(Directions for this task):
In the listing that follows, tally the lines containing "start"; give the count and nothing more.

(Materials provided):
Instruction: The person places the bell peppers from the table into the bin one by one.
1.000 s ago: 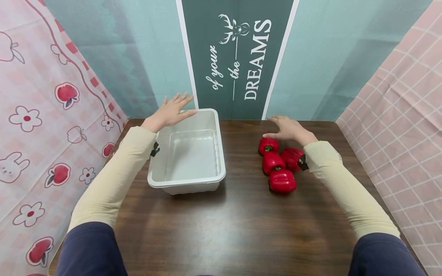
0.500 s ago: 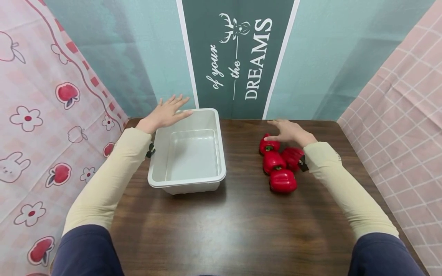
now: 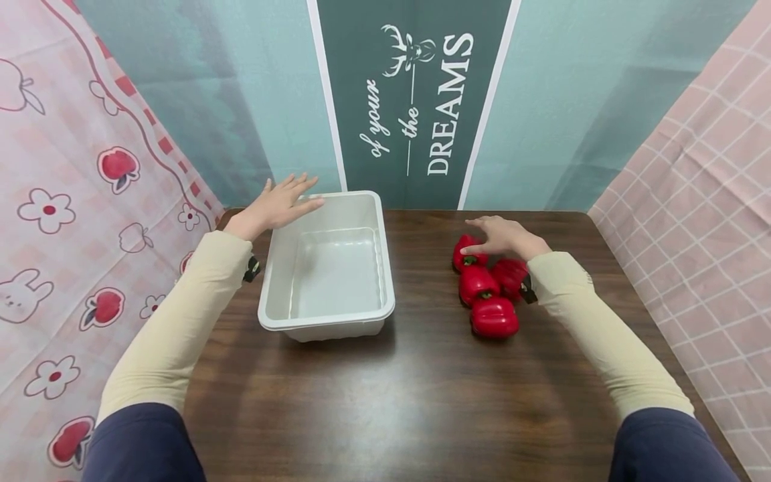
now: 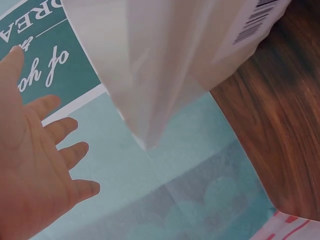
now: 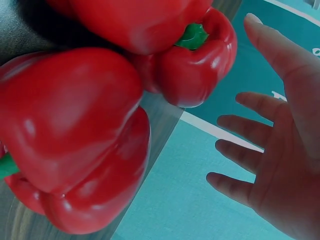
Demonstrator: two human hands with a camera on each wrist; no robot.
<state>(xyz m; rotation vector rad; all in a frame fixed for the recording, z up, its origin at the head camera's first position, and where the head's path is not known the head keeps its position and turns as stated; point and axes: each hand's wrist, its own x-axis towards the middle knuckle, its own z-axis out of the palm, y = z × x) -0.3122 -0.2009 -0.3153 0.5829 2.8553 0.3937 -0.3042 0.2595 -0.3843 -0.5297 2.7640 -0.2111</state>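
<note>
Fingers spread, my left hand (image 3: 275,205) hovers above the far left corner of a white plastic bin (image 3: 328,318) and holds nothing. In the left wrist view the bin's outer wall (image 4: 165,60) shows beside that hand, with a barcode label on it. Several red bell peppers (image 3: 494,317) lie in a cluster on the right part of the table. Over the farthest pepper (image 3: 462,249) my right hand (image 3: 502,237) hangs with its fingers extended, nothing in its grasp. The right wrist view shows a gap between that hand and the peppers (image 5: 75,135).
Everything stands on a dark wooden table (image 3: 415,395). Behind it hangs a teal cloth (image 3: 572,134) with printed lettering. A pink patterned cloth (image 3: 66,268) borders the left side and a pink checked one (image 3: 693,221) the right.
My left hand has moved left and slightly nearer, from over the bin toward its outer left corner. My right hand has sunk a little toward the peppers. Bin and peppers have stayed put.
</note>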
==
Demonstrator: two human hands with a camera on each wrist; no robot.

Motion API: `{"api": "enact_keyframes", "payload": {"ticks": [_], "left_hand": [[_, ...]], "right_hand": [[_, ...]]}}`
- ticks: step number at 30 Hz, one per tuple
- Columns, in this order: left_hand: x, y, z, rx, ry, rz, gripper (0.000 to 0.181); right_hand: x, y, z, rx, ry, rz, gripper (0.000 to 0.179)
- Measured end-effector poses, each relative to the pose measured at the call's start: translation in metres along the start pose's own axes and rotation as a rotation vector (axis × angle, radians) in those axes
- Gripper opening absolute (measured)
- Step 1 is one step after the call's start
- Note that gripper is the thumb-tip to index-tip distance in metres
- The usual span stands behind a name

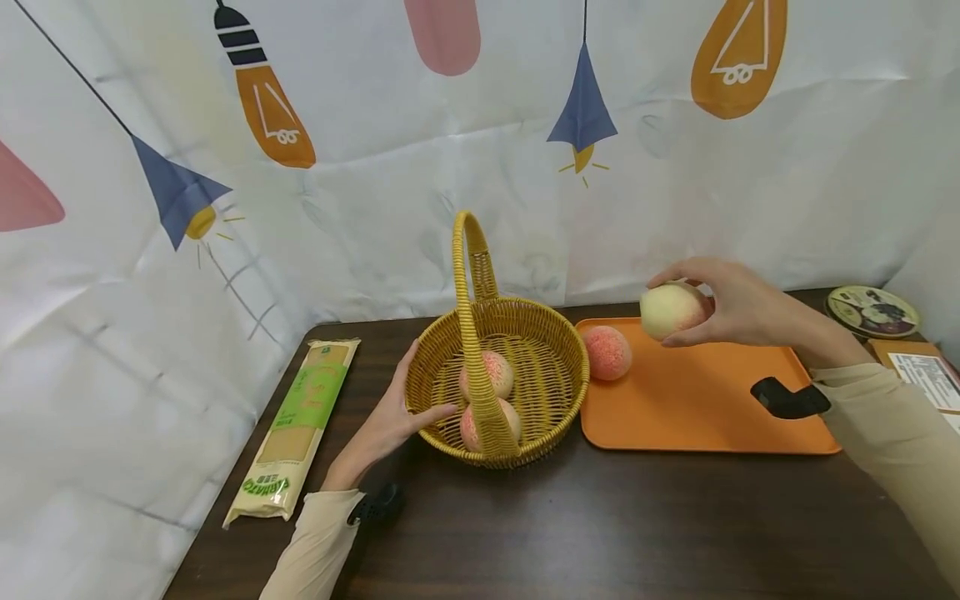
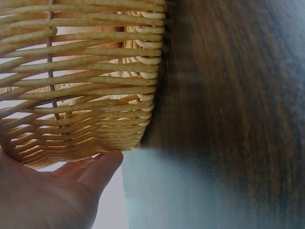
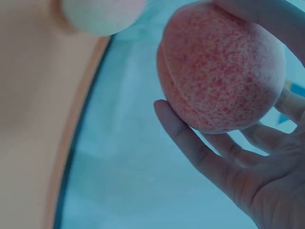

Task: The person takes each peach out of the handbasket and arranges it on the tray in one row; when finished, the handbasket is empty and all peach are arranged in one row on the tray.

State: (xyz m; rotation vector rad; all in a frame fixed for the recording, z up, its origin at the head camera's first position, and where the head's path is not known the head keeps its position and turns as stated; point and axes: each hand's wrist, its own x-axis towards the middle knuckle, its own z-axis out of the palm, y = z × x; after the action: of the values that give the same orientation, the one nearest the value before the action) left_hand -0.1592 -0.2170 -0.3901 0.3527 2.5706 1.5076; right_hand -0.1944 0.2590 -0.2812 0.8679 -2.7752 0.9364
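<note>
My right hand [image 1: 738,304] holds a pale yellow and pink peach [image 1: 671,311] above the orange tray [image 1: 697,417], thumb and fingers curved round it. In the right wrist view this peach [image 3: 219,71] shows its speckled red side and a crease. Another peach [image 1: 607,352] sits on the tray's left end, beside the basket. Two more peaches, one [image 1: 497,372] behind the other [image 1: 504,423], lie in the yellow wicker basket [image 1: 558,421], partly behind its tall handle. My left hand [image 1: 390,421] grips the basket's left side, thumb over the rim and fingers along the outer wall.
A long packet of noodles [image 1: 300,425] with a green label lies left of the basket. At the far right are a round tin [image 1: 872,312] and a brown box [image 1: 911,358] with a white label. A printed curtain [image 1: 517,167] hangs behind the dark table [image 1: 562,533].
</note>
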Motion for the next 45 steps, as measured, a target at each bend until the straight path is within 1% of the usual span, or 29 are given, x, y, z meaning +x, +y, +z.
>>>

(Answer box):
2